# Exercise goal
Repeat the records below exactly, line for line.

# Material shown
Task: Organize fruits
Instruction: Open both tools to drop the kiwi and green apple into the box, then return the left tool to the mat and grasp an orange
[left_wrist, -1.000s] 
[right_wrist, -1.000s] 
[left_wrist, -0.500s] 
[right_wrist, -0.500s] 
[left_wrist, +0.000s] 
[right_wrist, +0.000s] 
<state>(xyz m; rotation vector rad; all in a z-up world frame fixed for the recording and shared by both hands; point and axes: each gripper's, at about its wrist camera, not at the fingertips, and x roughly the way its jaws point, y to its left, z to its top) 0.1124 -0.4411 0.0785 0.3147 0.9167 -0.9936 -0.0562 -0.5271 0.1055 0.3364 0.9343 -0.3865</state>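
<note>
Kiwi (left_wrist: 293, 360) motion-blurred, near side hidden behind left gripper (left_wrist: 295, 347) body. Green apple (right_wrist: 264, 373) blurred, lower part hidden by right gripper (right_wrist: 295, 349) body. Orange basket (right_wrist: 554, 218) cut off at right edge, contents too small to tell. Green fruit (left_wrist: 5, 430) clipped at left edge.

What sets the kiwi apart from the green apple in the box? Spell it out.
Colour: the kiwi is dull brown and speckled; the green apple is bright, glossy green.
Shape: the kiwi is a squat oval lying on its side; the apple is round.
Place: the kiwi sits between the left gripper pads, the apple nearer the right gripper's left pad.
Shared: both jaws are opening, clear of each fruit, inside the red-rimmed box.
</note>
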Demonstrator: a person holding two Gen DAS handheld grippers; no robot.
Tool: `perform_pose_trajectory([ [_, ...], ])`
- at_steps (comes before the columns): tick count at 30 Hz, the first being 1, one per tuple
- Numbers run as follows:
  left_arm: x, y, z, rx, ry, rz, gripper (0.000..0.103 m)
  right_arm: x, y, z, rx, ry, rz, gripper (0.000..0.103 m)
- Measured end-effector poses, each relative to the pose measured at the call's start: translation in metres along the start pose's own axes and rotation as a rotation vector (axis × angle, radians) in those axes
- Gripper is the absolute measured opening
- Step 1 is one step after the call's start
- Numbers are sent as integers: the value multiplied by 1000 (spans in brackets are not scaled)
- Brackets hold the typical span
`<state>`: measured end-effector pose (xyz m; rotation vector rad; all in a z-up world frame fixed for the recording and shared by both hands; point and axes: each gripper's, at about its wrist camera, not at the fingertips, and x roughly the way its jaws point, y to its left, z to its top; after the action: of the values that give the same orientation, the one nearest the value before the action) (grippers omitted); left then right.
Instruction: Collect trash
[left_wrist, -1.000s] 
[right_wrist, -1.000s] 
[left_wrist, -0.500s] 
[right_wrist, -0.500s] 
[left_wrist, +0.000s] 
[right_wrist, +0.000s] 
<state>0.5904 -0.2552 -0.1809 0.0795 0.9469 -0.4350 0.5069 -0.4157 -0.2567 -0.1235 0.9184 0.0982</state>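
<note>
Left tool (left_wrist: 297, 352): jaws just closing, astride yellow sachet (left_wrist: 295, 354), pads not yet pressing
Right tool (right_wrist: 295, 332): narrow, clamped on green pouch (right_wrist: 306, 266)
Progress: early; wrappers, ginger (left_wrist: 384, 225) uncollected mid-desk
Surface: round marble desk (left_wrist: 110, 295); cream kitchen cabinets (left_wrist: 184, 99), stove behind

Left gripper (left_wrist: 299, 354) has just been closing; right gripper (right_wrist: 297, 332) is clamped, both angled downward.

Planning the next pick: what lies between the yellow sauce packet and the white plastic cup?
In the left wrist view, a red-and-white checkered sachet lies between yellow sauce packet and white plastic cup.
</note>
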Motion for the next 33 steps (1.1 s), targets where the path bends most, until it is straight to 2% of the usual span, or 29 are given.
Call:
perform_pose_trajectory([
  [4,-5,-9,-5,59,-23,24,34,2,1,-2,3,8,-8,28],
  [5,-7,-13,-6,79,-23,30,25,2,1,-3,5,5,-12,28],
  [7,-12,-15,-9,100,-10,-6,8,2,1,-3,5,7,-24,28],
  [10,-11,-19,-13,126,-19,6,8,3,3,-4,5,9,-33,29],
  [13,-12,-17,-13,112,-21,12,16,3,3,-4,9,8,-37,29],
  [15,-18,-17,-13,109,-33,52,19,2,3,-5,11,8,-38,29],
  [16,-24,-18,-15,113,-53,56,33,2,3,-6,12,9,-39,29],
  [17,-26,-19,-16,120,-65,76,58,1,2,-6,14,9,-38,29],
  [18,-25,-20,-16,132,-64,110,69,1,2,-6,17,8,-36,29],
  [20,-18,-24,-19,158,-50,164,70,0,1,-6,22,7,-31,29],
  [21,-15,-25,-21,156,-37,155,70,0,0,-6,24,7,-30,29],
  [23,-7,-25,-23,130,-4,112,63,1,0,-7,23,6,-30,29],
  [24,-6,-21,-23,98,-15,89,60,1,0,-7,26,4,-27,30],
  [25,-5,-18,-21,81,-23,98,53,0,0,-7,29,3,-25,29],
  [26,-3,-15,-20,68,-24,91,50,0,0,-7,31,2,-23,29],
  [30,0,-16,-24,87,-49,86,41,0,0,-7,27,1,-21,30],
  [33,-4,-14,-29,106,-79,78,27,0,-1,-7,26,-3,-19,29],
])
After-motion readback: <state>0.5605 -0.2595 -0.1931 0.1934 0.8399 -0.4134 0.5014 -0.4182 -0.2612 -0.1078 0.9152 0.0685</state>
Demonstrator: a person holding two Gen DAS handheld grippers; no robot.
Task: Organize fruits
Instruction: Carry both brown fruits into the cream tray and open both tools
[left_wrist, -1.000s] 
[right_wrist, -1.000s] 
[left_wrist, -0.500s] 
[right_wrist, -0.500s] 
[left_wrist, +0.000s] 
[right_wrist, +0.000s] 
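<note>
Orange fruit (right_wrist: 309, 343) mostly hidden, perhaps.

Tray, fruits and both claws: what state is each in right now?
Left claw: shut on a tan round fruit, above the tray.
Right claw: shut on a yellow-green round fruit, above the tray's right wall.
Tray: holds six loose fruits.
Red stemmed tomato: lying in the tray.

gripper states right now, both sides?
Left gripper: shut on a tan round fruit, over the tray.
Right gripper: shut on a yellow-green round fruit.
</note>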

# Task answer
Task: Organize fruits
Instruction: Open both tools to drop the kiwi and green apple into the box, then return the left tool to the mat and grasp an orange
[left_wrist, -1.000s] 
[right_wrist, -1.000s] 
[left_wrist, -0.500s] 
[right_wrist, -0.500s] 
[left_wrist, +0.000s] 
[right_wrist, +0.000s] 
<state>(xyz m; rotation vector rad; all in a z-up world frame fixed for the recording and shared by both hands; point and axes: each gripper's, at about its wrist camera, not at the fingertips, and x roughly the way its jaws point, y to its left, z to its top) 0.1124 -0.4411 0.0785 0.3147 0.9167 -0.9936 -0.0562 -0.5271 0.1055 0.3364 0.9343 -0.3865</state>
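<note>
Kiwi (left_wrist: 293, 360) motion-blurred, near side hidden behind left gripper (left_wrist: 295, 347) body. Green apple (right_wrist: 264, 373) blurred, lower part hidden by right gripper (right_wrist: 295, 349) body. Orange basket (right_wrist: 554, 218) cut off at right edge, contents too small to tell. Green fruit (left_wrist: 5, 430) clipped at left edge.

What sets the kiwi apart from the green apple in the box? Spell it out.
Colour: the kiwi is dull brown and speckled; the green apple is bright, glossy green.
Shape: the kiwi is a squat oval lying on its side; the apple is round.
Place: the kiwi sits between the left gripper pads, the apple nearer the right gripper's left pad.
Shared: both jaws are opening, clear of each fruit, inside the red-rimmed box.
</note>
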Demonstrator: a person holding two Gen DAS handheld grippers; no robot.
Tool: `perform_pose_trajectory([ [_, ...], ])`
- at_steps (comes before the columns): tick count at 30 Hz, the first being 1, one per tuple
- Numbers run as follows:
  left_arm: x, y, z, rx, ry, rz, gripper (0.000..0.103 m)
  right_arm: x, y, z, rx, ry, rz, gripper (0.000..0.103 m)
- Measured end-effector poses, each relative to the pose measured at the call's start: translation in metres along the start pose's own axes and rotation as a rotation vector (axis × angle, radians) in those axes
- Gripper is the absolute measured opening
- Step 1 is one step after the call's start
- Numbers are sent as integers: the value multiplied by 1000 (spans in brackets are not scaled)
- Brackets hold the typical span
`<state>`: measured end-effector pose (xyz m; rotation vector rad; all in a z-up world frame fixed for the recording and shared by both hands; point and axes: each gripper's, at about its wrist camera, not at the fingertips, and x roughly the way its jaws point, y to its left, z to its top; after the action: of the values that give the same orientation, the one nearest the value before the action) (grippers omitted); left then right.
Instruction: Collect trash
[left_wrist, -1.000s] 
[right_wrist, -1.000s] 
[left_wrist, -0.500s] 
[right_wrist, -0.500s] 
[left_wrist, +0.000s] 
[right_wrist, +0.000s] 
<state>0.5904 -0.2552 -0.1809 0.0795 0.9469 -0.4350 0.5069 -0.4157 -0.2567 -0.1235 0.9184 0.0982</state>
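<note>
Left tool (left_wrist: 297, 352): jaws just closing, astride yellow sachet (left_wrist: 295, 354), pads not yet pressing
Right tool (right_wrist: 295, 332): narrow, clamped on green pouch (right_wrist: 306, 266)
Progress: early; wrappers, ginger (left_wrist: 384, 225) uncollected mid-desk
Surface: round marble desk (left_wrist: 110, 295); cream kitchen cabinets (left_wrist: 184, 99), stove behind

Left gripper (left_wrist: 299, 354) has just been closing; right gripper (right_wrist: 297, 332) is clamped, both angled downward.

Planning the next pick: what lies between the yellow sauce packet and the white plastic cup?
In the left wrist view, a red-and-white checkered sachet lies between yellow sauce packet and white plastic cup.
</note>
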Motion for the next 33 steps (1.1 s), targets where the path bends most, until it is straight to 2% of the usual span, or 29 are given.
Call:
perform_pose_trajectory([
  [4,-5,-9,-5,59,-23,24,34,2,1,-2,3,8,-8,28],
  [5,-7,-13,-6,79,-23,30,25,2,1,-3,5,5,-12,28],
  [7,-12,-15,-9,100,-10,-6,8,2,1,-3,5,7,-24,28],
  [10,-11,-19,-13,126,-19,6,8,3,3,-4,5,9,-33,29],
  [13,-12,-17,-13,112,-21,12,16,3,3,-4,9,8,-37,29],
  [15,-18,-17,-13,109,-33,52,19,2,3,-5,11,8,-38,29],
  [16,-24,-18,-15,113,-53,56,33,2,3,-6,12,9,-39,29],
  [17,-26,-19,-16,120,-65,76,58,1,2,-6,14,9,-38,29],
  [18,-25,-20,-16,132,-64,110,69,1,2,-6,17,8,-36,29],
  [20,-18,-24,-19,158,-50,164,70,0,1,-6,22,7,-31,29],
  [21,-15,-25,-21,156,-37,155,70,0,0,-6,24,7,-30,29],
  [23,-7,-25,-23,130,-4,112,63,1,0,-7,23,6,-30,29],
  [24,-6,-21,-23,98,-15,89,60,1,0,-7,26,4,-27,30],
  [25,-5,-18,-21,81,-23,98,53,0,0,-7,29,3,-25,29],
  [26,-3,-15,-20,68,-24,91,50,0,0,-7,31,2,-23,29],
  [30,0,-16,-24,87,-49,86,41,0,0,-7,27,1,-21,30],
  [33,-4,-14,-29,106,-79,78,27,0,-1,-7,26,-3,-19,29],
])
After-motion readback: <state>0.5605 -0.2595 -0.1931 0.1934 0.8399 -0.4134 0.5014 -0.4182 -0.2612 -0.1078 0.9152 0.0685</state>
Demonstrator: a person holding two Gen DAS handheld grippers; no robot.
Task: Organize fruits
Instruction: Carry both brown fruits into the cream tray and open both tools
[left_wrist, -1.000s] 
[right_wrist, -1.000s] 
[left_wrist, -0.500s] 
[right_wrist, -0.500s] 
[left_wrist, +0.000s] 
[right_wrist, +0.000s] 
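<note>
Orange fruit (right_wrist: 309, 343) mostly hidden, perhaps.

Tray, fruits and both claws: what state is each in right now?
Left claw: shut on a tan round fruit, above the tray.
Right claw: shut on a yellow-green round fruit, above the tray's right wall.
Tray: holds six loose fruits.
Red stemmed tomato: lying in the tray.

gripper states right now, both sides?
Left gripper: shut on a tan round fruit, over the tray.
Right gripper: shut on a yellow-green round fruit.
</note>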

Output for this exercise is now complete.